Setelah Tasawuf Modern, Kini Tasawuf Progresif (bagian 3/4 tulisan)
Oleh: Sitti Aaisyah
Tasawuf sangat penting dalam pembentuk akhlak atau karakter umat beragama. Agama di tangan tasawuf menjadi tidak kering karena pengamalan agama yang dogmatis. Sebaliknya, agama dengan pendekatan tasawuf akan menjadikan pemahaman beragama menjadi lebih basah dengan pengayaan makna yang plural dan luas. Seorang yang mempelajari tasawuf juga akan menjadi pribadi yang tidak arogan karena ia meyakini bahwa pendakian menuju Tuhan tidak bisa sampai dengan hati yang dipenuhi kesombongan. Bukanlah Iblis dibenci Allah karena tidak mengabdi kepadaNya, justru karena iblis merasa sebagai pengabdi yang terbaik, maka Allah murka padanya.
Sebagaimana ajaran tasawuf pada umumnya, yang pertama-tama dari akhlak adalah penguatan prinsip metafisis dan ontologis Tuhan, atau dalam Islam disebut tauhid. Dalam Islam, Allah dikenali sebagai yang al-Awwal wa al-Akhir, Alpha dan Omega, Yang Pertama dan Yang Terakhir. Dialah pencipta seluruh semesta tanpa terkecuali, yang tiada satupun menyerupaiNya. Dia Allah yang tidak beranak dan tidak pula diperanakkan (QS. al-Ikhlas: 1-4). Maka apapun yang terjadi di dunia ini adalah seluruhnya berada dalam pengetahuanNya dan izinNya. “Dan pada sisi Allah-lah kunci-kunci semua yang ghaib; tidak ada yang mengetahuinya kecuali Dia sendiri, dan Dia mengetahui apa yang di daratan dan di lautan, dan tiada sehelai daun pun yang gugur melainkan Dia mengetahuinya (pula), dan tidak jatuh sebutir biji-pun dalam kegelapan bumi, dan tidak sesuatu yang basah atau yang kering, melainkan tertulis dalam kitab yang nyata (Lauh Mahfudz)” (Qs. al-An’am: 59).

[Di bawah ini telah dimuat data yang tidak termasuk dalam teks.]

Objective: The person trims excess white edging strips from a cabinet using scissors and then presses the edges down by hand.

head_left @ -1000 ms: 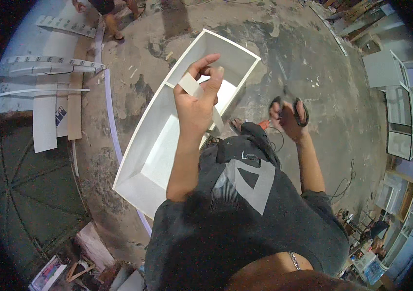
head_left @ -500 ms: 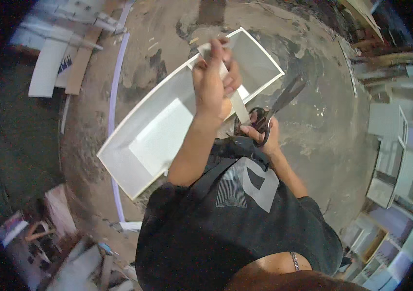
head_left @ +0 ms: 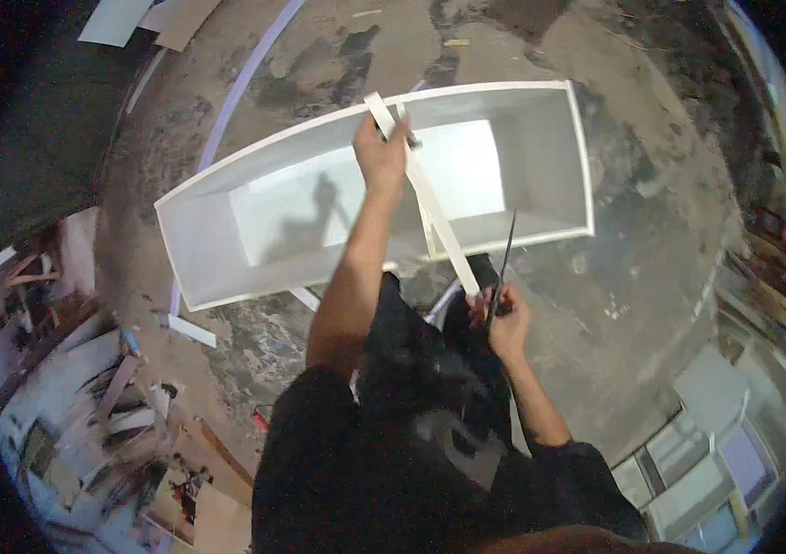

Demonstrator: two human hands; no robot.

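Observation:
A pale, narrow strip [head_left: 439, 222] slants across the middle of the view, above a white open box [head_left: 273, 198] that has a divider inside. My left hand [head_left: 382, 155] is closed around the strip near its far end. At the strip's near end is my right hand [head_left: 504, 319], closed on dark-bladed scissors [head_left: 507, 254]. The blades point away from me and look edge-on. The strip's near end meets the fingers of my right hand; whether they pinch it too is hard to see.
The box rests on a stained concrete floor [head_left: 633, 268]. A pale lilac strip [head_left: 231, 115] runs along the floor at the left. Scrap boards and offcuts [head_left: 125, 406] are heaped at lower left. White and lilac panels or cabinet parts [head_left: 698, 462] stand at lower right.
My view has turned, so the box lies more level across it. My left hand has shifted along the strip, which now stretches straighter between both hands. The scissors have turned edge-on.

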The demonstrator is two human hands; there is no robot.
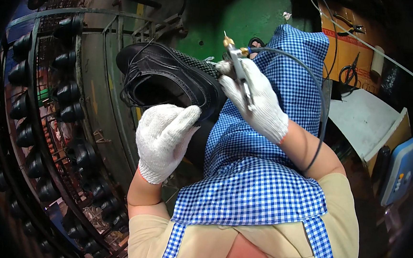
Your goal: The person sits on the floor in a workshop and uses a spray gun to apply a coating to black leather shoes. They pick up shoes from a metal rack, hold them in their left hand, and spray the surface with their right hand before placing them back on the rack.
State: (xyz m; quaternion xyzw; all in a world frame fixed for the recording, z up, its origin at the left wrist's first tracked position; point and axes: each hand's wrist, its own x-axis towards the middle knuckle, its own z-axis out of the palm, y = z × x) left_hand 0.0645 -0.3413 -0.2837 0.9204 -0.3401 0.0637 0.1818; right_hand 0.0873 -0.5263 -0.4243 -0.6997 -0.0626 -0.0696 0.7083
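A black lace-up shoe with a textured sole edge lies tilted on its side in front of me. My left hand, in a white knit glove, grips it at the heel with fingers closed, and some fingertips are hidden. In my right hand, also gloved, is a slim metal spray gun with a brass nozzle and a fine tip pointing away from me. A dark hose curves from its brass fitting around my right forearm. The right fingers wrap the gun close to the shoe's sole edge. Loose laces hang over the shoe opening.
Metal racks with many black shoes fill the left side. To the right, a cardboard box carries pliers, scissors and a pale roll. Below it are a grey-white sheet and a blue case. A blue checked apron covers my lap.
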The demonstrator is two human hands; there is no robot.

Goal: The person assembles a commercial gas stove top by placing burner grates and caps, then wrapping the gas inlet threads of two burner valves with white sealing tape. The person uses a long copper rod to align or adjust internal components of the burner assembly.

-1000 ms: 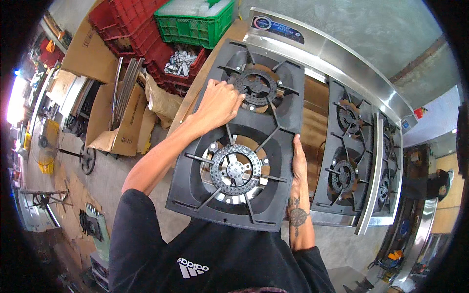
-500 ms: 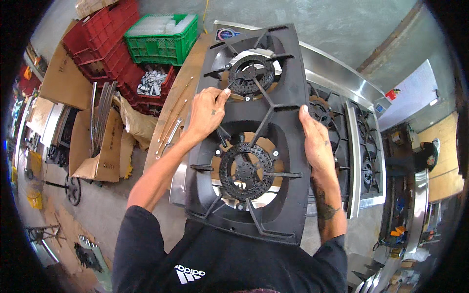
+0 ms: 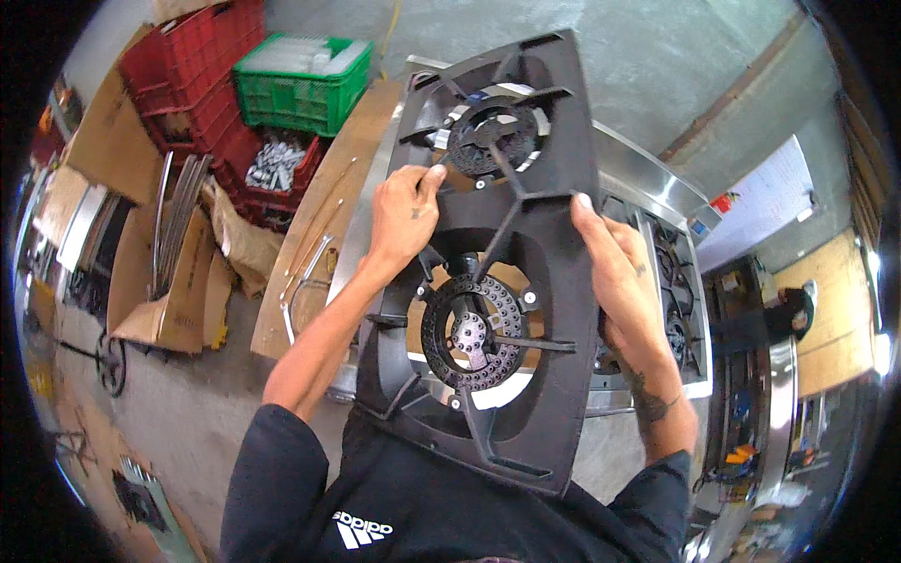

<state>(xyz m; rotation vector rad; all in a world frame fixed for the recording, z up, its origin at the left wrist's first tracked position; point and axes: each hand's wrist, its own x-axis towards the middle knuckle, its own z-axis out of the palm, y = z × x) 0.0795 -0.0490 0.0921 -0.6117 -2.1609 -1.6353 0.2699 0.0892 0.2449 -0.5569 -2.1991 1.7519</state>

Dengan pondasi ketauhidan yang kokoh demikian melahirkan akhlak kepada Allah. Akhlak ini lahir dari kesadan ihsaniyyah, yaitu ketika beribadah sang hamba seolah-olah dapat menyaksikan Allah, namun jika dia tidak dapat menyaksikannya dia yakin bahwa Allah sedang menatap kepadanya. Kesadaran ihsaniyah ini menjadikan seorag hamba khusyuk dalam ibadahnya. Dalam hatinya hanya ada perasaan khauf (takut) dan raja’ (berharap), takut jika Allah tidak memandang kepadanya dan berharap Allah selalu memandangnya. Perasaan ini menjadikan seseorang selalu berada di spektrum yang mengambang, selalu merasa kurang dalam beribadah dan tidak pernah puas dengan pencapaian ibadah yang dilakukannya.